Almost all of the Rebels' fans were religious, and I always find it marginally entertaining to see religious Jews acting in such a rowdy manner, although you think I'd get used to it by now. Yelling, cursing, really putting down the other team, just as one would expect at any major football (or any sport for that matter) game in the states. I didn't even know Israeli's knew the game of football, so this was pretty entertaining. There were many vuvuzelas present to enhance the cheering, as to be expected, but I must admit I was a little surprised to see enormous shofars being blown as well. Although less surprised to see bottles of alcohol being passed around the stands.
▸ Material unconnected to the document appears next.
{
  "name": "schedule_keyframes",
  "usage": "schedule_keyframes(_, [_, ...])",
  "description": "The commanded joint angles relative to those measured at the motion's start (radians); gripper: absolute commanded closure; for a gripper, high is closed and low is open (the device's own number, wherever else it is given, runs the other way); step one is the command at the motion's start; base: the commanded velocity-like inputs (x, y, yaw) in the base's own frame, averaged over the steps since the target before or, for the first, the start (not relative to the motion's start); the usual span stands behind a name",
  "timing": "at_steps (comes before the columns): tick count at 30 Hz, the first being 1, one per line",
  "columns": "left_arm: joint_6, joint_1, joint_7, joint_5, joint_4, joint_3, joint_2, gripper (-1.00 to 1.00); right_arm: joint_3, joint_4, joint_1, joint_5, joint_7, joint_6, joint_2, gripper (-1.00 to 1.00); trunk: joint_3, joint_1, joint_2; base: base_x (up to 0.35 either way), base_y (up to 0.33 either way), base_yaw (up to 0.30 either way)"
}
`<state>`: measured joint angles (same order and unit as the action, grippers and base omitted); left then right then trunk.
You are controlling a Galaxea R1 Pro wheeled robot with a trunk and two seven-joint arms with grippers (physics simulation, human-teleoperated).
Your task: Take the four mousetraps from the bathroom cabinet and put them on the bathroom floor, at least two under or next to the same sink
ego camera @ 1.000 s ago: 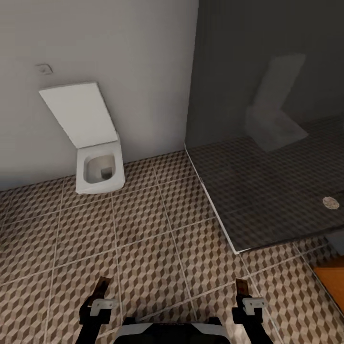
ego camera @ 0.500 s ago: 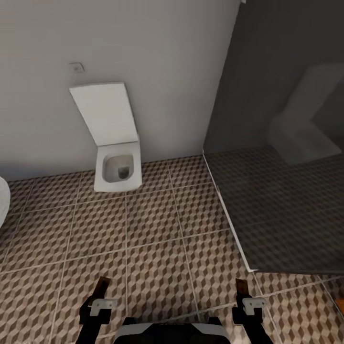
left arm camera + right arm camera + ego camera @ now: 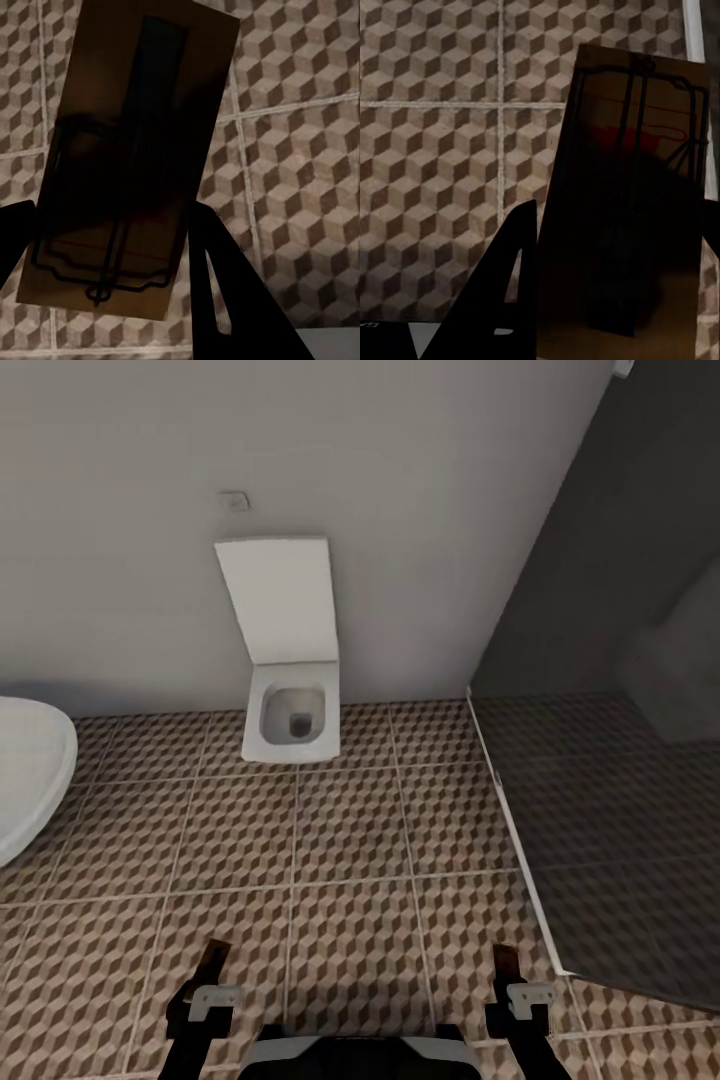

The cheering was a hilarious combination of hebrew and english cheers and chants, but there was one that topped them all, the "yes we can" chant. That's right, in English, "yes we can" over and over again. For those of you that remember (i know, a whole two years ago) and can put two and two together, this cheer came about in Israel from, basically, making fun of Obama. I have heard many Isaeli's say "yes we can" in a playful, mocking matter in conversation (in fact, my teacher said it today in class!) but it was even funnier at the game. Everyone knew the cheer, it's just a regular old cheer to them now, and I enjoyed understanding the context that it came from.

At one point in the game the old, chubby, Jewish man holding the down box (just googled that- the sign telling the current down) turned around to the stands and said in a concerned manner, "where is my wife?" To which the ref right in front of him must have replied something like, "who gives a crap about your wife right now, pay attention!" But the old man continued, facing the crowd, not paying attention, "But I can't find her anywhere." Haha, only in Israel.

It was kind of comforting to be able to watch some live football over here, and to see players take off their helmets and be wearing kippas underneath. It was also fun to see the names "Goldstein," "Schwartz," "Horowitz," and "Ashkenazi" on the back of the jerseys. Speaking of Ashkenazi, the quarterback for the Lions, he is the son of the last Chief of General Staff (Commander in Chief) of the Israeli Defense Force, Gabi Ashkenazi, who just retired on February 14th.

All in all, I wish I had gone to more of the games this season as it was way more entertaining than I thought it would be. Oh well, there is always next year.